Problem description: Output the data unchanged and complete, minus the images.

Exercise data:
■ ■ ■ ■ ■

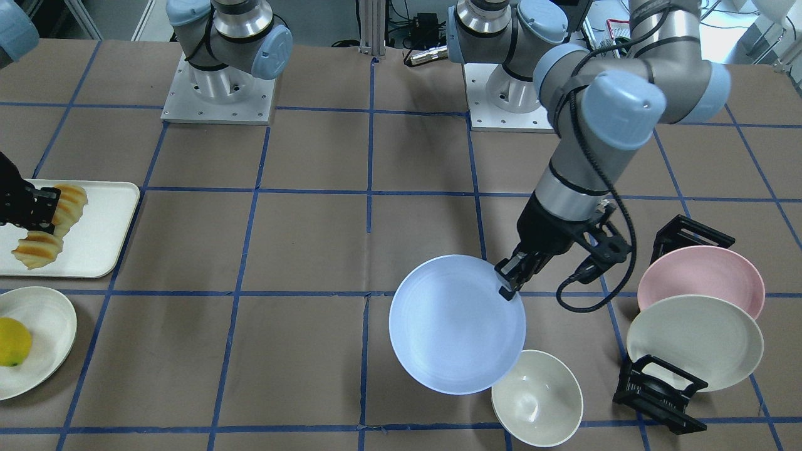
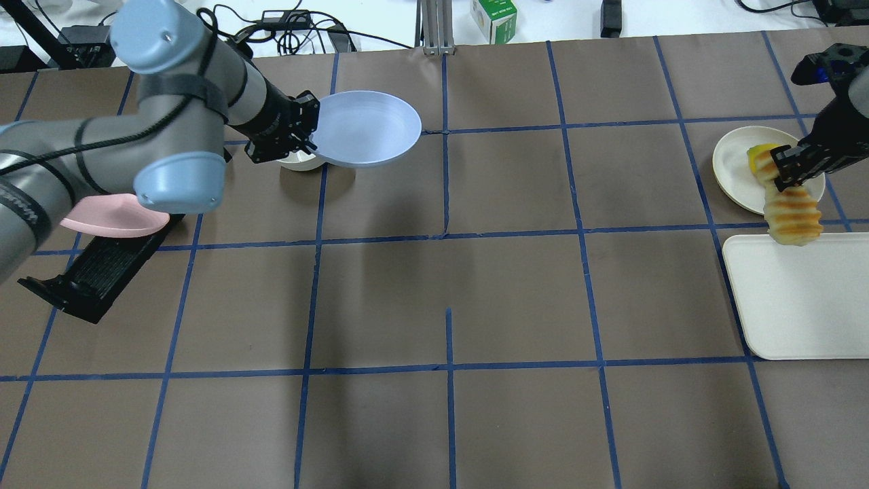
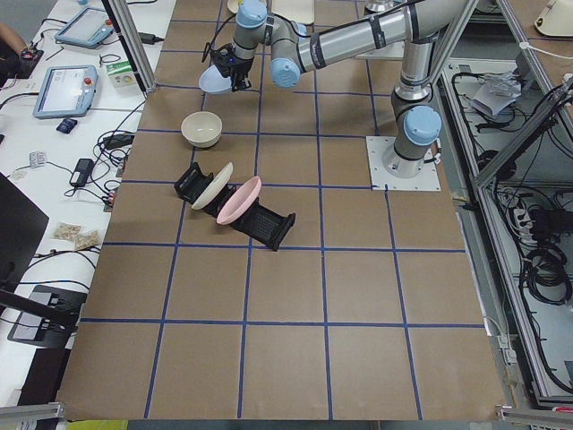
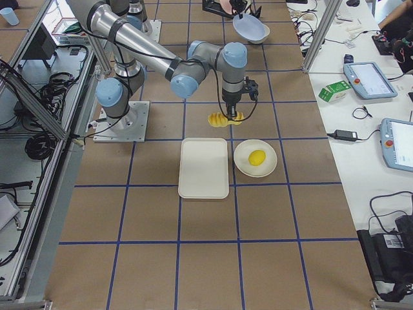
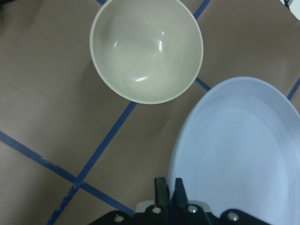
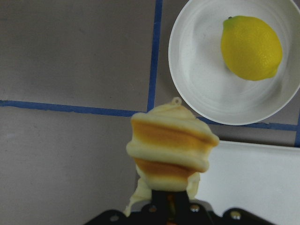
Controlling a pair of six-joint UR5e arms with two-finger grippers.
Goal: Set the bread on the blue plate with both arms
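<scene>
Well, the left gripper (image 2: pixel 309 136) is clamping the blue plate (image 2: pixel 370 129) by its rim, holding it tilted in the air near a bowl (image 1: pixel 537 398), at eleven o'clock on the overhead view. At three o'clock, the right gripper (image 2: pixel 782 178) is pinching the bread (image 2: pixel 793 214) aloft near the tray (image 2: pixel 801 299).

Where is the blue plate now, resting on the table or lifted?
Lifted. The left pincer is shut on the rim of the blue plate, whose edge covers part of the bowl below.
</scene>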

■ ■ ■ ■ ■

Answer to this task:
Controlling a pair of six-joint UR5e arms with two-finger grippers.
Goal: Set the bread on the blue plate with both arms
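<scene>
Well, the left gripper (image 2: pixel 309 136) is clamping the blue plate (image 2: pixel 370 129) by its rim, holding it tilted in the air near a bowl (image 1: pixel 537 398), at eleven o'clock on the overhead view. At three o'clock, the right gripper (image 2: pixel 782 178) is pinching the bread (image 2: pixel 793 214) aloft near the tray (image 2: pixel 801 299).

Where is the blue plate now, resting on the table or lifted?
Lifted. The left pincer is shut on the rim of the blue plate, whose edge covers part of the bowl below.
</scene>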

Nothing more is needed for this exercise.